That night, whispering in bed, John said that he couldn’t stand the idea of the principal experiencing some sort of redemption based on how Akasha had turned out, that this man might take their son’s beautiful character and outstanding accomplishments as proof of his right action. In the morning, over coffee at the kitchen table, he told Akasha that he forbade him from going to Cheyenne. Akasha got up and pulled John’s head against his chest, saying, “It’s okay, Dad. Everything turned out all right, didn’t it?” Megan put a hand on Ray’s shoulder and squeezed gently. They were grandparents now, old men who apparently needed comforting. Ray reached for his granddaughter and Megan handed her over.

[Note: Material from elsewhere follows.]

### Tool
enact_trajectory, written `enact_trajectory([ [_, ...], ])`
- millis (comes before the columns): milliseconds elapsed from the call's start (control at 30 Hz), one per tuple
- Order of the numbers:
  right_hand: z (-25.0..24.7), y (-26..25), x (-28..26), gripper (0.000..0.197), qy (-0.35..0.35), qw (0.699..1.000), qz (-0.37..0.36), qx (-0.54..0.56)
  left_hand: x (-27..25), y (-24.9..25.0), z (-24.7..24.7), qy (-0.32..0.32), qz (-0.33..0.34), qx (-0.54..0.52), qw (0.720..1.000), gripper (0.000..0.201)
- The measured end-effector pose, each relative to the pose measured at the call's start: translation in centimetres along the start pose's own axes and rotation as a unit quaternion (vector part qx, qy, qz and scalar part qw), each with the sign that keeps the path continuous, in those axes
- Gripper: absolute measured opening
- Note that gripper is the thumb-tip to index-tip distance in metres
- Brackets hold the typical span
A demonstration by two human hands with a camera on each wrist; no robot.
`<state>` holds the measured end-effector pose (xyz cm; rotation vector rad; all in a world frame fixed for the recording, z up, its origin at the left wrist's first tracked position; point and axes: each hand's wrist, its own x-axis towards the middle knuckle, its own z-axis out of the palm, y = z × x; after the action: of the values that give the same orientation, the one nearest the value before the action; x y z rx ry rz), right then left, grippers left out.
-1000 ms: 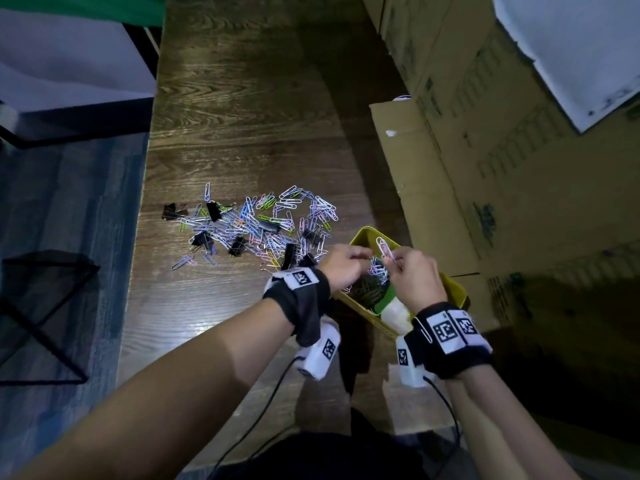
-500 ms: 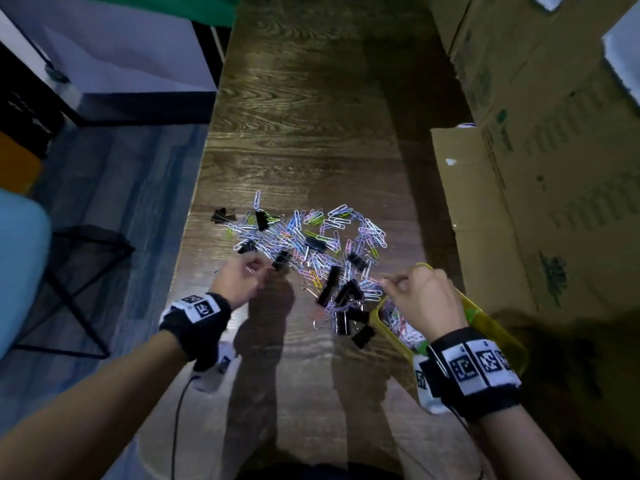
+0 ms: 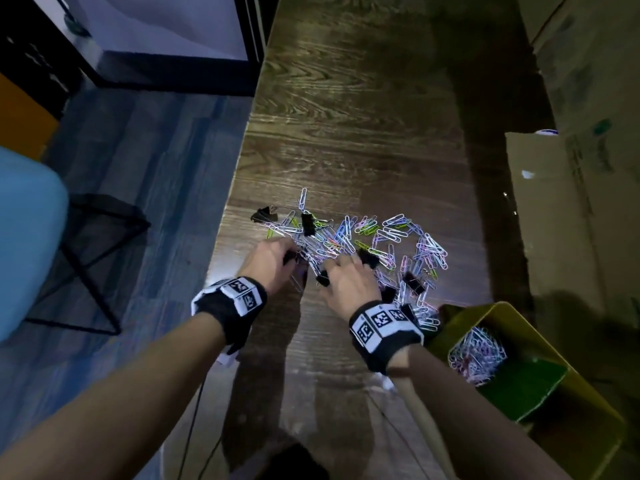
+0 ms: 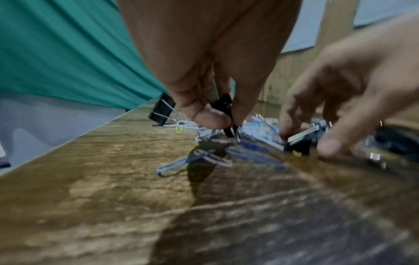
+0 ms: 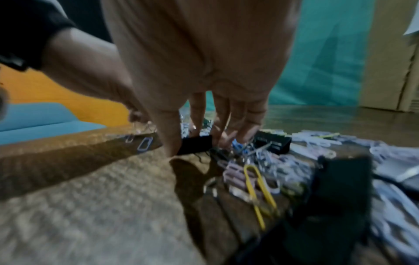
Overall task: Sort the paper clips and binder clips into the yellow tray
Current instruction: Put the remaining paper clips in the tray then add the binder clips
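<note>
- Clips lie in a loose heap on the wooden table: coloured paper clips mixed with black binder clips.
- Left hand is at the near left edge of the heap; in the left wrist view its thumb and fingers pinch a black binder clip.
- Right hand is just beside it, fingers pointing down into the heap. Its thumb and fingertips pinch another black clip that rests on the table.
- Yellow tray stands at the near right, close to the heap's edge and the right wrist. A cluster of paper clips lies in one compartment; a green part sits nearer.
- Cardboard boxes line the table's right side.
</note>
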<state>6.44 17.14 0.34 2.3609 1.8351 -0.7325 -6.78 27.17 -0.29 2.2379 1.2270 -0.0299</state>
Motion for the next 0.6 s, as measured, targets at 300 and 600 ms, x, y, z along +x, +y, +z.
enact_trajectory([
  [300, -0.8, 1.5, -1.0, 0.020, 0.092, 0.984, 0.047, 0.142, 3.8, 2.9, -3.2, 0.062, 0.017, -0.114, 0.991, 0.018],
  [600, -4.1, 5.7, -0.2, 0.026, 0.148, 0.961, 0.204, 0.110, 8.3, 3.3, -3.8, -0.023, 0.072, -0.083, 0.994, 0.032],
])
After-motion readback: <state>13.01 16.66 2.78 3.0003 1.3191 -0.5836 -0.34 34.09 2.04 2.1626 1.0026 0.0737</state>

This, he thought, is what an abundance of love will do for you. Such forgiveness. In moments like this, he could practically see the walls behind which he and John had lived.
Akasha didn’t call ahead. Megan and Zoey traveled with him to Cheyenne, but they stayed in the motel while he went out to the house, which he’d found easily using an online people-search site. The principal’s wife opened the door. Thinking quickly, not wanting to drop a bomb in the middle of their lives, Akasha said that he was a former student. The man who came to the door was in his mid-fifties, balding, and robust-looking. He came across as the kind of person who thought physical fitness equated moral fitness. He had a ready-made public smile, probably from years of being a principal in a smallish town, but it wilted as he recognized Akasha. His mouth puckered. The veins in his neck bulged. Loudly, so that his wife could hear, he said, “Hey, how’s it going? Glad you stopped by.” And he shut the door in Akasha’s face.
Akasha cried when he told the story to his dads on the phone later that night. “I think it’s fair to say he had hate in his eyes. Hate.”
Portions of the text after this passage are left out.